It’s almost Christmas. Are you ready? Will you be ready?
I’m not ready…yet.
Christmas will come about, like it always does, and I will be ready, like I always am. However, not without some chaos and confusion. Every year I determine to pace myself better, to start earlier. Yet every year, somehow, December 25th sneaks up on me and I scramble.
Does that do damage to the spirit of Advent? Shouldn’t the anticipation of Christmas be characterized by love, joy and peace?
“This is how the birth of Jesus came about…” So begins Matthew’s account of the first Christmas.

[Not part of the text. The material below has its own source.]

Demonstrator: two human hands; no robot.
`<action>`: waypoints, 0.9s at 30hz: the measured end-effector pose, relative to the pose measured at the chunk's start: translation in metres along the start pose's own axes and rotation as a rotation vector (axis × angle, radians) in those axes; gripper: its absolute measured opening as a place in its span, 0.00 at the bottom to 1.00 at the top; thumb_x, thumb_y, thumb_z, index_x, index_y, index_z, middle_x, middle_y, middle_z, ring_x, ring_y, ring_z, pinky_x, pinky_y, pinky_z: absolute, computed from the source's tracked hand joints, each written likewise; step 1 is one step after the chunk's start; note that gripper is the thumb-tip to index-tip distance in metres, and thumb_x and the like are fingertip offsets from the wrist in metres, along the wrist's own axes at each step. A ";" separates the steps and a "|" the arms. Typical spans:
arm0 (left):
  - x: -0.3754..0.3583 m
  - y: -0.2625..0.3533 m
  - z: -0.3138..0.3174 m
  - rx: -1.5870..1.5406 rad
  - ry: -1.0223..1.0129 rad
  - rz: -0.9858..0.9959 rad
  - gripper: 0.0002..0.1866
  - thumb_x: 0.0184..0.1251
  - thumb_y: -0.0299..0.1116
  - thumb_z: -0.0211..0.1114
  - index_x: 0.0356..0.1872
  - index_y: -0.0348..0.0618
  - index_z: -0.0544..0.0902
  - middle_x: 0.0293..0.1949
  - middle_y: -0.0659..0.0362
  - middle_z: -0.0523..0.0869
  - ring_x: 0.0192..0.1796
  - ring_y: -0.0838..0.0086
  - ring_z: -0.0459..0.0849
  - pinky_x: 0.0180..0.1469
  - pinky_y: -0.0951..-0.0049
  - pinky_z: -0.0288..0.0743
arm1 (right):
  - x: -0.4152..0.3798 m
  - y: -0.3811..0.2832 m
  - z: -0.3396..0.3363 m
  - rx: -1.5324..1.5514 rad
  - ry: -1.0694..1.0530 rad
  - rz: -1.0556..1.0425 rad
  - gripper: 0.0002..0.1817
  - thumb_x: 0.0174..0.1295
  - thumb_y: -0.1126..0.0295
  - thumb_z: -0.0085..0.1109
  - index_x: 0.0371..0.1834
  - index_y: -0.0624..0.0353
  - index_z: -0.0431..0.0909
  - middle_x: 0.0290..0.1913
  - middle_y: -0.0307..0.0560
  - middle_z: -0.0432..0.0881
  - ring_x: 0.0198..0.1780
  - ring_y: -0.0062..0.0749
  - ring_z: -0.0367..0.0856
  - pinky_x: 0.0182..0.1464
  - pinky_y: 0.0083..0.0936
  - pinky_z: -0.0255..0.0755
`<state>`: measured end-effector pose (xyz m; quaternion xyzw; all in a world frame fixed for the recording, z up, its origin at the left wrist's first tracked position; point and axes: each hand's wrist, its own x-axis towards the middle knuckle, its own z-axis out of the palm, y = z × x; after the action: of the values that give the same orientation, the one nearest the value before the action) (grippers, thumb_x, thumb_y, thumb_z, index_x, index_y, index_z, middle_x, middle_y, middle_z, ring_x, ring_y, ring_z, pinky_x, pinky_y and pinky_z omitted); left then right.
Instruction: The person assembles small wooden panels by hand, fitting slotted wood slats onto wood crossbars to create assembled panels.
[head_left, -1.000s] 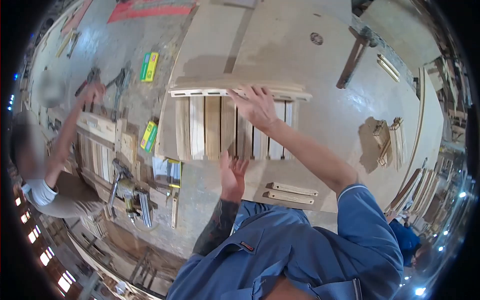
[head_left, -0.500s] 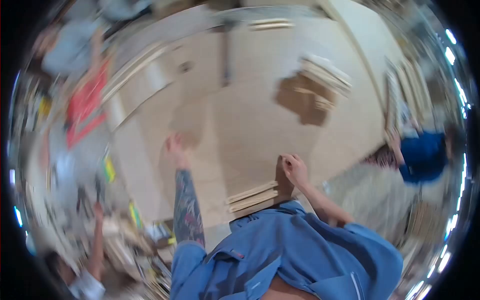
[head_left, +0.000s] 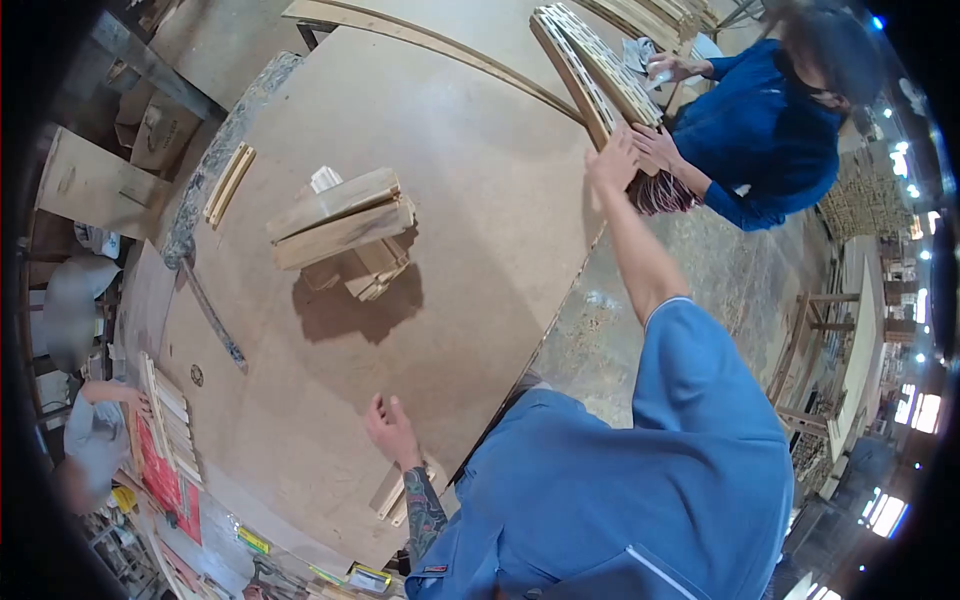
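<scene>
My right hand (head_left: 613, 165) reaches out to the table's far right edge, its fingers at the near end of a long slotted wooden slat (head_left: 574, 75). A second slotted slat (head_left: 615, 85) lies against it, with a co-worker's hand (head_left: 658, 150) at its near end, close to my fingers. My left hand (head_left: 392, 430) hovers low over the tabletop, thumb and fingers apart and holding nothing. Beneath its wrist lie short wooden strips (head_left: 395, 497), partly hidden by my forearm. Beyond it sits a stack of wooden pieces (head_left: 340, 220).
The large wooden table (head_left: 470, 230) fills the middle. A pair of strips (head_left: 230, 185) and a dark bar (head_left: 212, 315) lie toward its far left side. The co-worker in dark blue (head_left: 765, 140) stands at the right. Another person (head_left: 95, 420) handles slats over a red frame (head_left: 165, 465) at left.
My view has swung to the right. My right hand has gone from above the near table edge out to the slotted slats beside the co-worker. My left hand stays over the table.
</scene>
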<state>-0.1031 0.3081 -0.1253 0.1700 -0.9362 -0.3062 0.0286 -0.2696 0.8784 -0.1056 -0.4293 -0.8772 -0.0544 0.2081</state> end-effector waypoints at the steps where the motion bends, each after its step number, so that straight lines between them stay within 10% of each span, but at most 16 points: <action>1: 0.006 0.021 0.007 -0.092 -0.144 0.008 0.18 0.69 0.39 0.68 0.54 0.39 0.84 0.47 0.51 0.82 0.47 0.63 0.82 0.49 0.64 0.77 | 0.023 0.011 0.010 -0.001 -0.062 0.036 0.42 0.52 0.55 0.70 0.70 0.60 0.66 0.67 0.56 0.72 0.65 0.54 0.71 0.64 0.49 0.69; 6: 0.025 0.116 0.058 -0.310 -0.510 0.128 0.18 0.68 0.39 0.69 0.54 0.40 0.83 0.49 0.50 0.82 0.52 0.61 0.83 0.54 0.64 0.78 | 0.026 0.023 0.013 0.371 -0.371 -0.060 0.33 0.50 0.58 0.69 0.59 0.63 0.72 0.53 0.61 0.79 0.56 0.57 0.79 0.57 0.45 0.75; 11: 0.034 0.200 0.101 -0.291 -0.581 0.284 0.25 0.67 0.44 0.70 0.58 0.37 0.80 0.53 0.49 0.80 0.58 0.56 0.79 0.60 0.62 0.75 | -0.168 -0.025 -0.080 0.605 -0.448 0.084 0.30 0.52 0.60 0.69 0.56 0.61 0.71 0.49 0.60 0.78 0.53 0.57 0.78 0.54 0.48 0.73; 15: 0.023 0.203 0.096 0.018 -0.508 0.431 0.33 0.59 0.47 0.74 0.62 0.38 0.76 0.57 0.48 0.78 0.61 0.53 0.75 0.63 0.57 0.71 | -0.298 -0.026 -0.172 0.904 -1.005 -0.227 0.31 0.54 0.59 0.72 0.60 0.60 0.76 0.45 0.55 0.84 0.44 0.48 0.85 0.48 0.40 0.78; 19: 0.020 0.134 0.051 0.129 -0.560 0.434 0.29 0.55 0.43 0.74 0.56 0.43 0.78 0.52 0.48 0.82 0.57 0.50 0.80 0.55 0.52 0.75 | -0.318 -0.019 -0.188 0.912 -1.552 -0.371 0.28 0.56 0.58 0.73 0.58 0.59 0.80 0.44 0.53 0.86 0.43 0.39 0.87 0.47 0.35 0.80; 23: -0.003 0.035 -0.084 0.155 -0.744 0.283 0.27 0.56 0.40 0.74 0.57 0.46 0.79 0.48 0.48 0.86 0.50 0.51 0.85 0.51 0.52 0.79 | -0.311 -0.009 -0.167 0.921 -1.279 -0.365 0.25 0.61 0.61 0.71 0.58 0.60 0.80 0.44 0.50 0.87 0.38 0.32 0.86 0.43 0.30 0.80; 27: -0.096 -0.090 -0.206 0.068 -0.442 -0.011 0.36 0.56 0.43 0.75 0.67 0.45 0.76 0.52 0.46 0.87 0.56 0.51 0.85 0.58 0.59 0.78 | -0.346 -0.002 -0.182 0.899 -1.257 -0.390 0.23 0.62 0.64 0.70 0.58 0.61 0.80 0.44 0.47 0.87 0.38 0.26 0.84 0.42 0.26 0.79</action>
<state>0.0466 0.1561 -0.0062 0.1049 -0.9286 -0.3044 -0.1846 -0.0247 0.5750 -0.0826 -0.0935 -0.8275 0.5215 -0.1858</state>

Matthew goes on to describe an unwed pregnancy – surely a trauma for all involved – followed by a dreamy angelic message to Joseph that the baby is by the Holy Spirit and that he should go ahead with the marriage. The angel also instructed Joseph to name the baby Jesus, because he will save his people from their sins. (v. 21)
I suspect that Joseph felt more confusion and anxiety than joy and peace.
The words and attitudes most associated with the Christmas season (besides Jesus) are love, gifts, peace, joy, light and hope, and rightly so. Jesus is the source of it all. He is God’s greatest give to us, and so we gift each other in love. Jesus is the light of the world, and so we light up our trees and our houses. Jesus is our peace, and so the world is a little less contentious at Christmas time.
But, the birth of Jesus came about in the context of complicated relationships, stress and difficult circumstances. The first Christmas was likely not all that peaceful.
So, if your Christmas preparations get a little stressful…
If your visions of idyllic Christmas moments are not quite realized..
If messy family dynamics mar the Christmas mood…
Maybe, just maybe…
you are having an authentic Advent experience.
Our desires for real peace, genuine and lasting joy, and perfect love are legitimate, and they are satisfied only in Jesus, so it is natural to emphasize those longings as we celebrate his birth. Jesus left perfection and power in heaven to enter this far from perfect world. He saved us by living a surrendered life among us and dying a sacrificial death for our sins. It was stressful, messy and complicated. He did it because he loves you.
This Advent season invite Jesus into your stress, your mess, and your complicated circumstances.
He will meet you there. That is the beautiful truth that we celebrate at Christmas.
How does Christmas come about in your house?